Understanding procedural violations using Safety-I and Safety-II: The case of community pharmacies

This studied procedural departures in community pharmacies, using Safety-I and Safety-II to help frame and discuss the findings. 24 participants (pharmacists & support staff) were interviewed using the critical incident technique. S-I was framed mostly as the absence of incidents & a negative view of procedure departures, whereas S-II was framed as people attempting to manage system complexity.

I couldn’t always follow the internal logic of how they framed the findings (nor necessarily always agreed with the frames…some seemed arbitrary). In any case, I haven’t focused much on the specific S-I/S-II frames in my summary due to space – but the full paper is worth a read if you’re interested.

Results

31 procedural departures were described in the interviews – for multiple reasons. 14 were classified as routine, 4 as optimising, 8 as situational & 5 as exceptional.

For S-I view, procedural digression could be seen to pose a risk to patient safety. However, participants worked in a conflicted environment where they were urged to work efficiently while maintaining patient care. They found this tension challenging, where efficiency was felt to be favoured in many cases, and procedures departed to manage this tension.

The tension was found to place staff in a state where departures were seen as both right (where management supported efficiency) and wrong (possibly placing patients at risk).

Staff noted specific circumstances justified procedure departure, but were concerned that others would judge the situation as inappropriate without knowing the contextual factors. On reflection, some staff said they would not again choose to depart from procedures in a less pressured situation; highlighting the criticality of understanding contextual factors in performance.

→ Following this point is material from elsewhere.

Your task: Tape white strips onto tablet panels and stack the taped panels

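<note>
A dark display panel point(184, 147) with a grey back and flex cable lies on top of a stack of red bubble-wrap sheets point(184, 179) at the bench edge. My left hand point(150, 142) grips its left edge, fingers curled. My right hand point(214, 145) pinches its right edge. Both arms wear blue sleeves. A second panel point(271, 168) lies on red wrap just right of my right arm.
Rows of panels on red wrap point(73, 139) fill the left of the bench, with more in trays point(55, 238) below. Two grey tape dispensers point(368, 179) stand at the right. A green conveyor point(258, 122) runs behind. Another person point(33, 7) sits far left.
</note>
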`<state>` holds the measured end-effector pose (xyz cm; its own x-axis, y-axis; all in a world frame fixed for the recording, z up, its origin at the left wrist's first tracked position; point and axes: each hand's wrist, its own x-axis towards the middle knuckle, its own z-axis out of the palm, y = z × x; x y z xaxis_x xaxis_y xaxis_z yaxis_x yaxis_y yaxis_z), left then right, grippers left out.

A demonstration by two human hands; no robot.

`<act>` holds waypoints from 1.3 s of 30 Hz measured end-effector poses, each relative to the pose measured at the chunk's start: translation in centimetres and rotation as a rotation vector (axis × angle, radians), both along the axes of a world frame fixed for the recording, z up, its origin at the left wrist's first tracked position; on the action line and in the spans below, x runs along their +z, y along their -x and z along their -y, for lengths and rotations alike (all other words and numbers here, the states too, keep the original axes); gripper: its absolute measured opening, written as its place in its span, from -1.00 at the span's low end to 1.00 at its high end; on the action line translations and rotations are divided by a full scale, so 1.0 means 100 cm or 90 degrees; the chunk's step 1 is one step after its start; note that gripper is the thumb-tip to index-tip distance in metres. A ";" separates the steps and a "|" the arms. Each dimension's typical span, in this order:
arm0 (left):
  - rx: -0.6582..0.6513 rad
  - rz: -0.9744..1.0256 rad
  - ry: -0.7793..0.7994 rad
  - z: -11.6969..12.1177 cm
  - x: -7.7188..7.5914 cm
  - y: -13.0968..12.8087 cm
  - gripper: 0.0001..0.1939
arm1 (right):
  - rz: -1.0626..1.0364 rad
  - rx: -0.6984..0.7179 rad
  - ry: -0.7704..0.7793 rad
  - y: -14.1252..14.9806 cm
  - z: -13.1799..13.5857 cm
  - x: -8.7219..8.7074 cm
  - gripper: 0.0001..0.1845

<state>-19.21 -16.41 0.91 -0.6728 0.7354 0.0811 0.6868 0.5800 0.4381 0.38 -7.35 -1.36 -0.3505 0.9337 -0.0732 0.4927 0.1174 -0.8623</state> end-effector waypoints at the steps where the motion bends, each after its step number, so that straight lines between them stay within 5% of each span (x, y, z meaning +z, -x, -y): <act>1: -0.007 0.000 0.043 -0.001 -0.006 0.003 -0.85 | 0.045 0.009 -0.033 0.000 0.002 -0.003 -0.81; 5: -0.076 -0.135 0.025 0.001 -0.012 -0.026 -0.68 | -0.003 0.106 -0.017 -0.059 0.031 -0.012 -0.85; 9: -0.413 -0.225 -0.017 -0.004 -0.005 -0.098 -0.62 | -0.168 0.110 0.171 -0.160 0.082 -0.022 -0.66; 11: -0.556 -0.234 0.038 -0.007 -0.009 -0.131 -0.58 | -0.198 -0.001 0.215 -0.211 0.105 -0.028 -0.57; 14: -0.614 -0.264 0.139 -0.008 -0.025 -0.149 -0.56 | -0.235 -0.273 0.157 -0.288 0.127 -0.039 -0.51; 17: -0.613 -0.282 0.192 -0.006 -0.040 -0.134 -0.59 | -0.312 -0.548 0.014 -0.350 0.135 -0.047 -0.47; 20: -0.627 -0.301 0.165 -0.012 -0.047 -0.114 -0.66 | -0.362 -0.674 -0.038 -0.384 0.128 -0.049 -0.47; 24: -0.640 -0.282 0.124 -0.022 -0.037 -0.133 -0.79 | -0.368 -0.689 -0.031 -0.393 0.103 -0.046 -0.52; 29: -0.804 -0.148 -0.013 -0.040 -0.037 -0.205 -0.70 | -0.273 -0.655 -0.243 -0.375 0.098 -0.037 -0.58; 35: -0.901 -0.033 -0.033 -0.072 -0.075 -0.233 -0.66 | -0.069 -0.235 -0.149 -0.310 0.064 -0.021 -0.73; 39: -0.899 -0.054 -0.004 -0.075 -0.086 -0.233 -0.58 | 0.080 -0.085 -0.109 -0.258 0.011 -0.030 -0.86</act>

One staff member said that the pressures to depart were largely based on contextual factors & that it wouldn’t be necessary if workload could be managed. Including some procedures being seen to be unnecessarily detailed and inefficient.

Noted was that pharmacies need flexibility to manage safety, particularly in urgent situations. But, not surprisingly, “procedures in [pharmacies] do not always account for contextual factors” (p117) or permit this flexibility.

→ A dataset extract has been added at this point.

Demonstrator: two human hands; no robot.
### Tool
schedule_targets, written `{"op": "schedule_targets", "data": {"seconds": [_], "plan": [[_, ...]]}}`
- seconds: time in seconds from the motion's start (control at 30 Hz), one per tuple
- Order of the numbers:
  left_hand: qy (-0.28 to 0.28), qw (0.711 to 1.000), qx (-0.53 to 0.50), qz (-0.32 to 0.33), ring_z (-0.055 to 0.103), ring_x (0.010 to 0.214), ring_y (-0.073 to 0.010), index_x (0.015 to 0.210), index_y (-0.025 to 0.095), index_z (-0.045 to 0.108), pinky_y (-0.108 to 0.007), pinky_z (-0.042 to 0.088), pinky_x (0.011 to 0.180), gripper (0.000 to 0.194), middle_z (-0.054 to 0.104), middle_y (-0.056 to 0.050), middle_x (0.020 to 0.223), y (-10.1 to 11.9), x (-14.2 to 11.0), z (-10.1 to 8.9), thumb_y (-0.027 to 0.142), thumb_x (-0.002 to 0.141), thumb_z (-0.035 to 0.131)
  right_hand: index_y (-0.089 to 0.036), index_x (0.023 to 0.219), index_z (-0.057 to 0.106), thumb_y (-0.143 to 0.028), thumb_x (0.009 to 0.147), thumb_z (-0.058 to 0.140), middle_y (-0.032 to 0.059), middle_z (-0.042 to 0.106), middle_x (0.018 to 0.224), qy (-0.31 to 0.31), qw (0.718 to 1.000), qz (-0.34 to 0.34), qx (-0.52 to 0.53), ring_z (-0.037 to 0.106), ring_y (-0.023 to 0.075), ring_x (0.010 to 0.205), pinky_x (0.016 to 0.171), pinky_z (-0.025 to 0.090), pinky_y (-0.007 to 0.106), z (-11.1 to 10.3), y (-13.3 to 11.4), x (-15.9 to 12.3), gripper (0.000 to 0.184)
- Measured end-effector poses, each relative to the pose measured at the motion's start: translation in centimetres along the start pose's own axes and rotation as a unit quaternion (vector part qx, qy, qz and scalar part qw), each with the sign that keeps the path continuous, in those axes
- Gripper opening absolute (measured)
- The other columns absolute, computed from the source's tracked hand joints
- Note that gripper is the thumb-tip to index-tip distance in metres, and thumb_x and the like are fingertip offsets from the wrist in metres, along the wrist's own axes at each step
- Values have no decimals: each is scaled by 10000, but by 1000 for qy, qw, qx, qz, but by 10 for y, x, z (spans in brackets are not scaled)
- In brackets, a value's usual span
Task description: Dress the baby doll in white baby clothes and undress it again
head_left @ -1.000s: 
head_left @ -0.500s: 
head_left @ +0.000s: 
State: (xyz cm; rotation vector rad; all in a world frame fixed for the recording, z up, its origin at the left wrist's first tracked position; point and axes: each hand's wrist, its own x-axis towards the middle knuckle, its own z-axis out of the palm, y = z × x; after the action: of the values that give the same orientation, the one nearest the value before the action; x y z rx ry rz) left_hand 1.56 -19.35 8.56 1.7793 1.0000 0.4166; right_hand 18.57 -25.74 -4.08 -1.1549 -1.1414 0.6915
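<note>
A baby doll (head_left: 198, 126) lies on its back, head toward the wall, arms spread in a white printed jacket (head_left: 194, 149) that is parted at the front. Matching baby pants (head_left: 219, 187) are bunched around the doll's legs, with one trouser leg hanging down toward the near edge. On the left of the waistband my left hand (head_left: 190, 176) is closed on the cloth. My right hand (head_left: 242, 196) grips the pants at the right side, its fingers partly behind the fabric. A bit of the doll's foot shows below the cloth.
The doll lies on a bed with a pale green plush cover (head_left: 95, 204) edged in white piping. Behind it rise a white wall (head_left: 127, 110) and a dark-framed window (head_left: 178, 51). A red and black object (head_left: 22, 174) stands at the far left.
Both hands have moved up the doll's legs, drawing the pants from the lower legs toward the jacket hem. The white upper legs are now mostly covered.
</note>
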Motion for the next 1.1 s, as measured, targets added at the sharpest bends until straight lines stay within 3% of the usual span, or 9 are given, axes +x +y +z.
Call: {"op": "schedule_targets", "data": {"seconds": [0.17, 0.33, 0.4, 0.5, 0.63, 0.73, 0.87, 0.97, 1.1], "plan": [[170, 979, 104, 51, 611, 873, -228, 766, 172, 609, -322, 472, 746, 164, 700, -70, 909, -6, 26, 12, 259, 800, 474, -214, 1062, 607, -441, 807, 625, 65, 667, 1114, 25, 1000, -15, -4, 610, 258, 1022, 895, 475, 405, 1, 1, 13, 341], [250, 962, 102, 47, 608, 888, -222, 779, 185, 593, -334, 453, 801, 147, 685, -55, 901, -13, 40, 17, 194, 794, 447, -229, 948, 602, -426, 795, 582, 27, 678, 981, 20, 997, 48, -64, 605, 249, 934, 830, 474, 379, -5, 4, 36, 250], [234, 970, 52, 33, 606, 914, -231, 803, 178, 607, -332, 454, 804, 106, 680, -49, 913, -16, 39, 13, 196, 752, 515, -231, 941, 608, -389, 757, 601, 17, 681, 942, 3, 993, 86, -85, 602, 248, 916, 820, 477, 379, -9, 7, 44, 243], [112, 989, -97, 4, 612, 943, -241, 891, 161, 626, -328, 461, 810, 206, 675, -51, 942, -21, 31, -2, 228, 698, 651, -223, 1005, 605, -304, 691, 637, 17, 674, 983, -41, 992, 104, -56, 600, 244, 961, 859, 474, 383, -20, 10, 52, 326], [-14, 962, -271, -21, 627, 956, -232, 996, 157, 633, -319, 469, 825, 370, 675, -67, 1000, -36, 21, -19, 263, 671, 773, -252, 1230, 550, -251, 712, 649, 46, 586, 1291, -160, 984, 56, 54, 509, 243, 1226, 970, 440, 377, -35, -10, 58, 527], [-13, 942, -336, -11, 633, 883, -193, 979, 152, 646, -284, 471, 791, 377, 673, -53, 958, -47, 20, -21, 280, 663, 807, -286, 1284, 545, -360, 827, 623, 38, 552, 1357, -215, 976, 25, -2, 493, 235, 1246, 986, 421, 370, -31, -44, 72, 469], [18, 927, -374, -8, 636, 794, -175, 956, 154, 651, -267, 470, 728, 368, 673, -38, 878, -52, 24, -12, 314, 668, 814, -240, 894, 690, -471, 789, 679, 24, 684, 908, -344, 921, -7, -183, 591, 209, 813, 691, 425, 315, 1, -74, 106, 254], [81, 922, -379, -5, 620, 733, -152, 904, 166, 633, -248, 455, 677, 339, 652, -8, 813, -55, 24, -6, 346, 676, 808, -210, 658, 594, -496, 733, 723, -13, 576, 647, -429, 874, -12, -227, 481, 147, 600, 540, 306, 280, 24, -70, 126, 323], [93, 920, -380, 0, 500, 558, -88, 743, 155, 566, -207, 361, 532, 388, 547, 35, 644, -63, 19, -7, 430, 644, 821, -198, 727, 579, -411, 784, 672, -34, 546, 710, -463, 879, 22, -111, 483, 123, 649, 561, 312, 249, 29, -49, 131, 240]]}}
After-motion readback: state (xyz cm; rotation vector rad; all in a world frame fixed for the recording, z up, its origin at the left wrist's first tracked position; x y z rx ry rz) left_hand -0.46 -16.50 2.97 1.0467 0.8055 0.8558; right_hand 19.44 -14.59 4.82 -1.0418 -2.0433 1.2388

Staff were conscious that some efficiency gains in procedure departures could potentially increase risk, but on the balance, typically felt the departures were low risk compared to the benefits.

From the S-II view, many departures were seen by staff as ones unlikely to result in adverse outcomes & helped to maintain routine pharmacy performance. This was seen as examples of the difference b.t. work-as-imagined vs work-as-done.

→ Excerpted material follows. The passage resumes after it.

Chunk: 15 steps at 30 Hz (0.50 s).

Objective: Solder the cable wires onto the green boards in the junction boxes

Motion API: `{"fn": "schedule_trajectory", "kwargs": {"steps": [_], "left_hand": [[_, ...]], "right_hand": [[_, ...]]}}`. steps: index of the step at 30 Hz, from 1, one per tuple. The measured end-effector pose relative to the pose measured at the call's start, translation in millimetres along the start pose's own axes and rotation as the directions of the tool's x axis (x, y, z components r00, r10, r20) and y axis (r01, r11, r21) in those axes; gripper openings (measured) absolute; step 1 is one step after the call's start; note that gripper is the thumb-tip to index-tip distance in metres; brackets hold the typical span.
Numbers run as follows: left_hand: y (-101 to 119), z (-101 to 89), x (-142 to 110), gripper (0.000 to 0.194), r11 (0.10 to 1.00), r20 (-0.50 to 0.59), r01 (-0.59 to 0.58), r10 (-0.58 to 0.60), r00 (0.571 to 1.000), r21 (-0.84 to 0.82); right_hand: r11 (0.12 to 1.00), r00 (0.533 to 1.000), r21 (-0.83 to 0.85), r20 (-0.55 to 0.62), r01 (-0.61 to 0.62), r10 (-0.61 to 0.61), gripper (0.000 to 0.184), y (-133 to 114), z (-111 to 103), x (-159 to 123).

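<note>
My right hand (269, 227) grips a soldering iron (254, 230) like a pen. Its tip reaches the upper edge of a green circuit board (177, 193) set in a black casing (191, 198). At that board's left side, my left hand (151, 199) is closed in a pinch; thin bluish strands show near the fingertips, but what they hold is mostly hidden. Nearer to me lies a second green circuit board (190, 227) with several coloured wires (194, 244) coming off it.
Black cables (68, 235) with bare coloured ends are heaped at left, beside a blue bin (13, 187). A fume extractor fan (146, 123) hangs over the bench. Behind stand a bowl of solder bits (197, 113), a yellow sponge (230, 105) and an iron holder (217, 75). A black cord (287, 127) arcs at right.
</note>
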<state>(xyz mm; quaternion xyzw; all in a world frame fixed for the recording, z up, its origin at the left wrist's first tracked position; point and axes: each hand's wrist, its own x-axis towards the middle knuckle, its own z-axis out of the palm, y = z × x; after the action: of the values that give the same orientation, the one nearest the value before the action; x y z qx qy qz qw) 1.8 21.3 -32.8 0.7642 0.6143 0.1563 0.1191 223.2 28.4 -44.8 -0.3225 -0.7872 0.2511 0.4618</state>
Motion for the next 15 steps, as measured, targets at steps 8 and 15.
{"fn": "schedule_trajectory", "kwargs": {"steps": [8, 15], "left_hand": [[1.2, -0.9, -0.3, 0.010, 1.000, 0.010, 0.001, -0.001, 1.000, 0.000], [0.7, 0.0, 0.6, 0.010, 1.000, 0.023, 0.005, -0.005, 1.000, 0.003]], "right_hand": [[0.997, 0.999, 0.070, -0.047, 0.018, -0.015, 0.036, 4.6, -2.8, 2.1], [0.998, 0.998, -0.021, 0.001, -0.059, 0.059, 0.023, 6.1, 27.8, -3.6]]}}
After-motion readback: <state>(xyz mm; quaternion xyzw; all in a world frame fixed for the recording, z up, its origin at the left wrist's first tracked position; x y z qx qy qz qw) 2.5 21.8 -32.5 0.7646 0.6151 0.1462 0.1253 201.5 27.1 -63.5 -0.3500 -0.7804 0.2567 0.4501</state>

Social norms within pharmacies impacted on departures – where routine departures appeared to “ease relationships in the workplace” (p117). Here, staff said it was easier to continue acting in the same manner as others rather than insisting on following procedures.

Some staff felt uneasy about departing from procedures – especially when asked by general practice staff. However, *not* departing also had consequences. Thus, staff had to manage the tension between meeting the situation but also professional relationships. Authors suggest that using a broader approach (S-II & S-I) may allow better understanding of context, and therefore, permit more beneficial social norms to be fostered.

Overall, many departures were found to be a response by staff to manage their complex environment; adjustments made to respond to real conditions, where procedures provide little support, & where staff use professional judgement to balance tensions.

However, as per other research – the constant need for staff to adapt can give the impression of a well-functioning system, while masking system inefficiencies and emerging risks. Further, although staff saw departures as necessary to maintain both safety and efficiency, some examples were found where only productivity was maintained.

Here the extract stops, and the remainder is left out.